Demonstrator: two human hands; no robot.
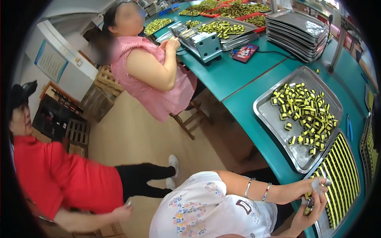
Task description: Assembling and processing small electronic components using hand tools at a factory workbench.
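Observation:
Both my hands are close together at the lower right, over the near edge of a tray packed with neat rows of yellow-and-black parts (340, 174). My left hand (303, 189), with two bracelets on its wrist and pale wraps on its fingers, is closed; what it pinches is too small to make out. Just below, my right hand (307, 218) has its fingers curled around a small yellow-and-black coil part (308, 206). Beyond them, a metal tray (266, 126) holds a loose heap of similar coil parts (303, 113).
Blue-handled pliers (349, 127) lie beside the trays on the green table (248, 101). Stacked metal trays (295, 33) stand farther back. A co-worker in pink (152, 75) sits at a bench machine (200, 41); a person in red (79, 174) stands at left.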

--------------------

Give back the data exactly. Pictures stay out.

[REPLY TO THE TASK]
Demonstrator: two human hands; no robot.
Task description: Assembling and processing small electronic components using hand tools at a factory workbench.
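Observation:
Both my hands are close together at the lower right, over the near edge of a tray packed with neat rows of yellow-and-black parts (340, 174). My left hand (303, 189), with two bracelets on its wrist and pale wraps on its fingers, is closed; what it pinches is too small to make out. Just below, my right hand (307, 218) has its fingers curled around a small yellow-and-black coil part (308, 206). Beyond them, a metal tray (266, 126) holds a loose heap of similar coil parts (303, 113).
Blue-handled pliers (349, 127) lie beside the trays on the green table (248, 101). Stacked metal trays (295, 33) stand farther back. A co-worker in pink (152, 75) sits at a bench machine (200, 41); a person in red (79, 174) stands at left.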

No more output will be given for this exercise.